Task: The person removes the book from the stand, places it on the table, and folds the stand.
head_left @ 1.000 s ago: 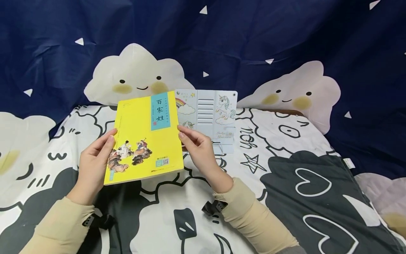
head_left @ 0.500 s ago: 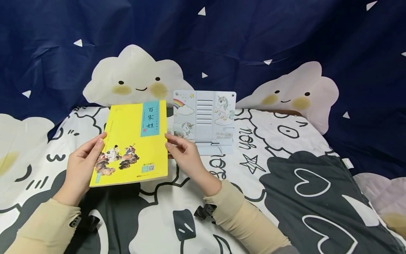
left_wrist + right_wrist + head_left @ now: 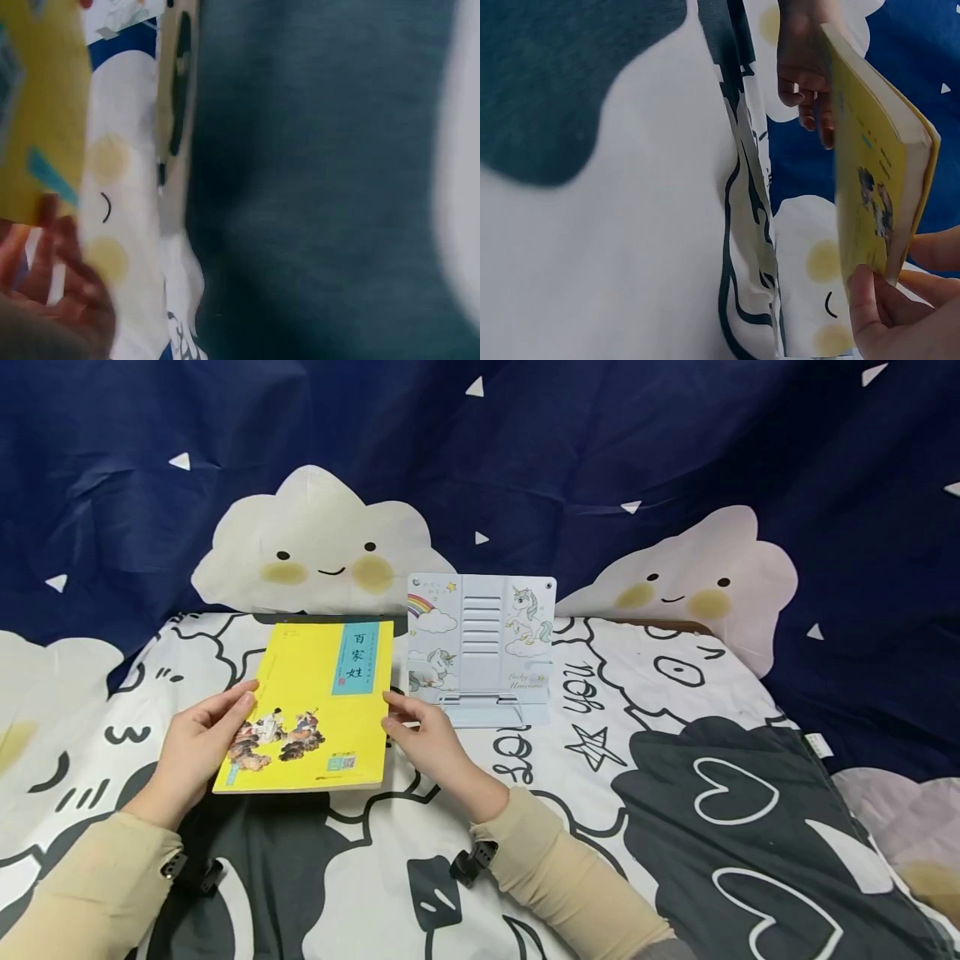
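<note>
A yellow paperback book [image 3: 307, 693] with a blue title panel is held front cover up between both hands. At its left edge my left hand [image 3: 197, 742] grips it, thumb on the cover. My right hand [image 3: 435, 747] pinches the opposite edge between thumb and fingers. The right wrist view shows the book's [image 3: 874, 161] page edges and closed cover, pinched low by the right hand [image 3: 911, 300]. Just right of the book stands a pale blue book stand [image 3: 482, 635] with unicorn drawings and a slotted middle panel, its lower ledge folded out.
A black, white and grey patterned cloth [image 3: 540, 827] covers the surface underneath. Behind it hangs a navy curtain [image 3: 570, 443] printed with white smiling clouds and small triangles. Each beige sleeve [image 3: 570, 868] carries a small black wrist camera [image 3: 474, 862].
Both hands have carried the book left and lowered it, turning it straighter and tipping it flatter. More of the book stand shows now; the stand itself stays in place.
</note>
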Tool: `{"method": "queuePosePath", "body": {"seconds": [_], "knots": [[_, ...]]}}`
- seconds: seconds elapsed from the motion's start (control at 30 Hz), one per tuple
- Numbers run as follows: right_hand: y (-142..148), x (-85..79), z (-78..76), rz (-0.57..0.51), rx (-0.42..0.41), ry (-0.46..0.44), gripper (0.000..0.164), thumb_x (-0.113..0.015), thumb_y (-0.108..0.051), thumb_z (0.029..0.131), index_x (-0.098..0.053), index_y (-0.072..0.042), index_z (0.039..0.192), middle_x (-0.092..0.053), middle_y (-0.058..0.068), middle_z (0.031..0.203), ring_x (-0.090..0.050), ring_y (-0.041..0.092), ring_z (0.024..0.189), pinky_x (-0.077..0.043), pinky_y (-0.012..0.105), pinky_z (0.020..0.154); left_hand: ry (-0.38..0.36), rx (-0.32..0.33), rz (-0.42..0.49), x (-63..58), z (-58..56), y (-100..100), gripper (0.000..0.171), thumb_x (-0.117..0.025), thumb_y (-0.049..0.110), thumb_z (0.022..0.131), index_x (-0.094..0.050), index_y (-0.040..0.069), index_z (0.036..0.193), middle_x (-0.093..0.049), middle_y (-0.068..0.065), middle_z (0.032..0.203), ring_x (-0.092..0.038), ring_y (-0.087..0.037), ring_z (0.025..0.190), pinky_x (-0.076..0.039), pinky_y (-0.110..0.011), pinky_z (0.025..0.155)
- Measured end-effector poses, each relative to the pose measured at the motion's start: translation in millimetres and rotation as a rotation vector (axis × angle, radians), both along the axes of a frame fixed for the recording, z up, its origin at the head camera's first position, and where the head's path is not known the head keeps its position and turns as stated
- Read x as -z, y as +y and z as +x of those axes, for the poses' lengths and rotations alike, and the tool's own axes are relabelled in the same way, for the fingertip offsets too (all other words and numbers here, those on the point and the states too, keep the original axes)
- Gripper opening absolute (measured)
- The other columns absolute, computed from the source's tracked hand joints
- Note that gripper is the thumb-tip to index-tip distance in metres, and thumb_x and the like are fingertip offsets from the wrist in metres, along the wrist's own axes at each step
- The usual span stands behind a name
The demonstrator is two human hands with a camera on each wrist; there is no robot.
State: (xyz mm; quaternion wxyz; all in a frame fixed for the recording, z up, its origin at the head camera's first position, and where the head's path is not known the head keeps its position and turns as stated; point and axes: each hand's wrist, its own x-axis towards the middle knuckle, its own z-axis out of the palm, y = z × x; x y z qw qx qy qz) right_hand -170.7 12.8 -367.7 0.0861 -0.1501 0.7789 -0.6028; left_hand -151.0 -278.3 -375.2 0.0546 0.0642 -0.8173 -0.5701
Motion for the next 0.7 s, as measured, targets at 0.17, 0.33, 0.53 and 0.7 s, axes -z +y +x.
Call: {"method": "queuePosePath", "body": {"seconds": [0.17, 0.33, 0.53, 0.7], "knots": [[-2.9, 2.3, -0.8, 0.000, -0.012, -0.117, 0.043, -0.062, -0.009, 0.097, -0.056, -0.005, 0.140, -0.066, 0.014, 0.125, -0.059, 0.021, 0.108, -0.048, 0.020, 0.074, -0.121, 0.048, -0.084, 2.7, -3.7, -7.6, 0.068, -0.055, 0.050, 0.098, -0.044, 0.006, 0.149, -0.059, 0.038, 0.090, -0.063, 0.006, 0.076, -0.054, -0.016, 0.063], [-6.3, 9.9, -2.2, -0.005, -0.028, -0.193, 0.049, -0.065, -0.005, 0.093, -0.055, -0.004, 0.140, -0.063, 0.014, 0.127, -0.060, 0.014, 0.096, -0.046, 0.019, 0.071, -0.178, 0.068, -0.100, 7.8, -4.4, -11.6, 0.069, -0.056, 0.050, 0.098, -0.044, 0.006, 0.149, -0.058, 0.037, 0.088, -0.063, 0.004, 0.074, -0.055, -0.019, 0.063], [-7.7, 16.0, -1.9, -0.036, -0.070, -0.235, 0.055, -0.070, -0.003, 0.088, -0.054, 0.001, 0.140, -0.061, 0.017, 0.132, -0.058, 0.011, 0.087, -0.048, 0.018, 0.072, -0.236, 0.090, -0.103, 12.5, -7.3, -17.1, 0.071, -0.058, 0.049, 0.097, -0.043, 0.002, 0.148, -0.062, 0.031, 0.083, -0.066, 0.002, 0.072, -0.057, -0.022, 0.063], [-8.7, 18.7, -1.8, 0.002, -0.094, -0.257, 0.056, -0.071, -0.004, 0.087, -0.052, 0.003, 0.140, -0.060, 0.019, 0.135, -0.058, 0.014, 0.091, -0.052, 0.022, 0.077, -0.274, 0.105, -0.121, 14.0, -8.0, -18.4, 0.069, -0.057, 0.046, 0.099, -0.042, -0.002, 0.147, -0.065, 0.026, 0.082, -0.066, 0.001, 0.071, -0.057, -0.023, 0.063]]}}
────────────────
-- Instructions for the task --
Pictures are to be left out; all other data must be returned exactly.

-- Reply to the task --
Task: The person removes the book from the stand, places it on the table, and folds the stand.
head_left @ 1.000 s ago: 
head_left @ 0.500 s ago: 
left_wrist + right_wrist + head_left @ now: 
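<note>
A yellow paperback book [image 3: 307, 693] with a blue title panel is held front cover up between both hands. At its left edge my left hand [image 3: 197, 742] grips it, thumb on the cover. My right hand [image 3: 435, 747] pinches the opposite edge between thumb and fingers. The right wrist view shows the book's [image 3: 874, 161] page edges and closed cover, pinched low by the right hand [image 3: 911, 300]. Just right of the book stands a pale blue book stand [image 3: 482, 635] with unicorn drawings and a slotted middle panel, its lower ledge folded out.
A black, white and grey patterned cloth [image 3: 540, 827] covers the surface underneath. Behind it hangs a navy curtain [image 3: 570, 443] printed with white smiling clouds and small triangles. Each beige sleeve [image 3: 570, 868] carries a small black wrist camera [image 3: 474, 862].
Both hands have carried the book left and lowered it, turning it straighter and tipping it flatter. More of the book stand shows now; the stand itself stays in place.
</note>
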Tool: `{"method": "queuePosePath", "body": {"seconds": [_], "knots": [[_, ...]]}}`
- seconds: seconds elapsed from the motion's start (control at 30 Hz), one per tuple
- Numbers run as follows: right_hand: y (-142..148), x (-85..79), z (-78..76), rz (-0.57..0.51), rx (-0.42..0.41), ry (-0.46..0.44), gripper (0.000..0.164), thumb_x (-0.113..0.015), thumb_y (-0.108..0.051), thumb_z (0.029..0.131), index_x (-0.098..0.053), index_y (-0.072..0.042), index_z (0.039..0.192), middle_x (-0.092..0.053), middle_y (-0.058..0.068), middle_z (0.031..0.203), ring_x (-0.090..0.050), ring_y (-0.041..0.092), ring_z (0.024..0.189), pinky_x (-0.077..0.043), pinky_y (-0.012..0.105), pinky_z (0.020..0.154); left_hand: ry (-0.38..0.36), rx (-0.32..0.33), rz (-0.42..0.49), x (-63..58), z (-58..56), y (-100..100), gripper (0.000..0.171), thumb_x (-0.117..0.025), thumb_y (-0.049..0.110), thumb_z (0.022..0.131), index_x (-0.094..0.050), index_y (-0.040..0.069), index_z (0.036..0.193), middle_x (-0.093..0.049), middle_y (-0.068..0.065), middle_z (0.032..0.203), ring_x (-0.092..0.038), ring_y (-0.087..0.037), ring_z (0.025..0.190), pinky_x (-0.076..0.039), pinky_y (-0.110..0.011), pinky_z (0.025..0.155)
- Measured end-effector poses, each relative to the pose measured at the motion's start: translation in millimetres and rotation as a rotation vector (axis × angle, radians), both along the axes of a frame fixed for the recording, z up, its origin at the head camera's first position, and where the head's path is not known the head keeps its position and turns as stated
- Read x as -z, y as +y and z as +x of those axes, for the poses' lengths and rotations alike, and the tool's own axes are relabelled in the same way, for the fingertip offsets too (all other words and numbers here, those on the point and the states too, keep the original axes)
- Gripper opening absolute (measured)
- The other columns absolute, computed from the source's tracked hand joints
- Note that gripper is the thumb-tip to index-tip distance in metres, and thumb_x and the like are fingertip offsets from the wrist in metres, along the wrist's own axes at each step
- The usual span stands behind a name
The demonstrator is two human hands with a camera on each wrist; there is no robot.
State: (xyz mm; quaternion wxyz; all in a frame fixed for the recording, z up, its origin at the head camera's first position, and where the head's path is not known the head keeps its position and turns as stated; point and axes: each hand's wrist, its own x-axis towards the middle knuckle, its own z-axis out of the palm, y = z × x; x y z qw qx qy qz) right_hand -170.7 12.8 -367.7 0.0861 -0.1501 0.7789 -0.6028; left_hand -151.0 -278.3 -375.2 0.0546 0.0642 -0.8173 -0.5701
Motion for the next 0.7 s, as measured, targets at 0.17, 0.33, 0.53 and 0.7 s, axes -z +y +x.
Call: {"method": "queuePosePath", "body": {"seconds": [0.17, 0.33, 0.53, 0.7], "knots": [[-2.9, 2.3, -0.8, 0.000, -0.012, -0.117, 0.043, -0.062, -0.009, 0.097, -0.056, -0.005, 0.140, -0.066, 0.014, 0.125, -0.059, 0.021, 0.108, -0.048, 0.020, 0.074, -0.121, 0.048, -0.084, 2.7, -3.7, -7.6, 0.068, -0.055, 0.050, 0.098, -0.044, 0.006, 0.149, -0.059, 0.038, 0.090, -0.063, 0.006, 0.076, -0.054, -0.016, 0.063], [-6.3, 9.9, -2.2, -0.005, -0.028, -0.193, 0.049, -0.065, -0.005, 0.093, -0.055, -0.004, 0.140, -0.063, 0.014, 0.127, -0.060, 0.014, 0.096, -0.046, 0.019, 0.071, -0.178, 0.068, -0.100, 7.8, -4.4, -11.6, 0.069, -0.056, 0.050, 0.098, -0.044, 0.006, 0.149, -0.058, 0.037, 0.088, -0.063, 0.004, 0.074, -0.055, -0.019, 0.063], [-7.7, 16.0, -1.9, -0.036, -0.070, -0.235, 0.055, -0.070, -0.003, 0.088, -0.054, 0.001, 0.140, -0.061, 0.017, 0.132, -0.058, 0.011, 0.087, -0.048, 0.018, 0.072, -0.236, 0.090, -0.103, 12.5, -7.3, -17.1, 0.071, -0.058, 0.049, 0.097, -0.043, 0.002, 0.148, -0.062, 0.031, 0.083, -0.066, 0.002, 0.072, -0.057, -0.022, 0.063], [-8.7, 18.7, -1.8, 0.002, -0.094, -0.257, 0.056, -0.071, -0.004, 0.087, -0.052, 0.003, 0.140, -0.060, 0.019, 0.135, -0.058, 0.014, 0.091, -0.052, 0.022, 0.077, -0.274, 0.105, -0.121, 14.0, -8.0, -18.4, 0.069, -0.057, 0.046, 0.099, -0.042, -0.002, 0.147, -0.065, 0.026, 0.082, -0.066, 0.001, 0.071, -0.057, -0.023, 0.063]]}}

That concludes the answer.